Conventionally, most academic jobs in the humanities get 100-350 applications. Half or more can be dismissed as they come from candidates without the necessary qualifications (people who haven't yet finished Ph.D.s, people in the wrong discipline or specialty, even people who are too senior for that hire). But usually that still leaves 50-150 perfectly credentialed scholars, many of them better qualified than people working in the hiring departments. Perhaps 10 can be shortlisted and 2-3 interviewed so (speaking from my experience on the other side of the table), the situation looks a lot like American Idol where people are dismissed for all manner of reasons that have little to do with talent or performance (wrong song choice? read wrong dissertation choice, buried too deep in a show where 13 perform, read so early in the search we think an ideal candidate will come along).

Most places don't even bother to reject the people who don't make it to a shortlist (or even a long list of 40). Some will, but this comes very late--often seemingly an afterthought months after the hire was completed. For these, it seems email notes are acceptable.
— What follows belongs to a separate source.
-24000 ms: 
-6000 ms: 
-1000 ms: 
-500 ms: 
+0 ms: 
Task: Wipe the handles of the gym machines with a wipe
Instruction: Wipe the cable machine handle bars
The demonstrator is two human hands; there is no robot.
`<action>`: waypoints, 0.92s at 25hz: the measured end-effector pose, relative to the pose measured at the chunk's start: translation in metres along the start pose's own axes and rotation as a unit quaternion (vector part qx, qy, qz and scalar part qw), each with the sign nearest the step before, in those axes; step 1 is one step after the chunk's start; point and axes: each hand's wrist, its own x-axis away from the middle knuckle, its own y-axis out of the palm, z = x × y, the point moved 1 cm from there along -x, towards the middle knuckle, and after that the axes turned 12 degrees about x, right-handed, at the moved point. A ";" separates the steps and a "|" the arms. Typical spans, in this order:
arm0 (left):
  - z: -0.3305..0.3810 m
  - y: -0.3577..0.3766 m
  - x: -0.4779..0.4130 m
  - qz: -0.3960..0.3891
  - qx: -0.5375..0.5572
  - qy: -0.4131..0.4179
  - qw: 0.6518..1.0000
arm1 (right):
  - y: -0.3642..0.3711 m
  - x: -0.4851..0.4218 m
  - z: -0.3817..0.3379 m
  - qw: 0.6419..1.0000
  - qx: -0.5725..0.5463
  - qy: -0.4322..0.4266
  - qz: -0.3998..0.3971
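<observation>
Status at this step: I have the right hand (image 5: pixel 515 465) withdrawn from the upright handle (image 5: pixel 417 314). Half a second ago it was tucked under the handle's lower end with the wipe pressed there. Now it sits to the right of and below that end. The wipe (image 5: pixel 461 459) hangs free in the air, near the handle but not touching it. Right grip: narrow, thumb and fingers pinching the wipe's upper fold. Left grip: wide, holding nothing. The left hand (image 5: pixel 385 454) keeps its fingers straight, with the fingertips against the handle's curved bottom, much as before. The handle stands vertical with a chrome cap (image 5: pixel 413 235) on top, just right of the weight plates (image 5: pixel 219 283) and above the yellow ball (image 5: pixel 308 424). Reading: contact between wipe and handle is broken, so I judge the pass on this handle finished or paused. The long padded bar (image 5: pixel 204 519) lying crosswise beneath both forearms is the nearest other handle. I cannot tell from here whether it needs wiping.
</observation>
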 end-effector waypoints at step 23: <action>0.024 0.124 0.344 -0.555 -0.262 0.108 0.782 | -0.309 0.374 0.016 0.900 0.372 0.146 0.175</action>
Those who make the short list--supplying extra materials, getting a phone interview--usually get a letter. Often this is standardized but a little nicer. It doesn't say much more than we liked meeting you and it was tough to make a decision but we went in a different direction. Plus there will usually be a line about how the application pool was so highly qualified that even getting this far was an achievement. Getting these, most people squirm, maybe yell out something to the effect that if I was so great, why didn't you hire me? Then the letter is summarily torn, dropped into the recycling bin/bag/box and the reader briefly fumes, getting on with life and thinking about how annoying it is to have to go through all this again next year.

If you make it to the final 2 or 3 and get an on campus interview, things are different. The stakes are higher and this should be reflected in the post-interview communications. Usually, the lucky candidate gets a phone call. Some places also make a habit of calling the unfortunate runners up, a task chairs clearly hate but one that shows some respect for the person who just missed getting a job by a hair's breadth and goes home empty handed. Some places opt for a more customized (again) yet still somewhat standardized form letters. Generally, these include lines about how much the committee enjoyed meeting you, how very tough indeed the decision was, and how ultimately, much as they respected your scholarship, they chose to go elsewhere because of department needs.

Usually, these letters/calls are made within a month of the final interview, often far closer. Of course, the first and second runners up are kept waiting until everything is signed and cleared with the winning candidate in case there are problems and they need to go back to a fall back option (the only exception here is when the committee agree that somebody isn't suitable for some reason and they get a mercifully early rejection).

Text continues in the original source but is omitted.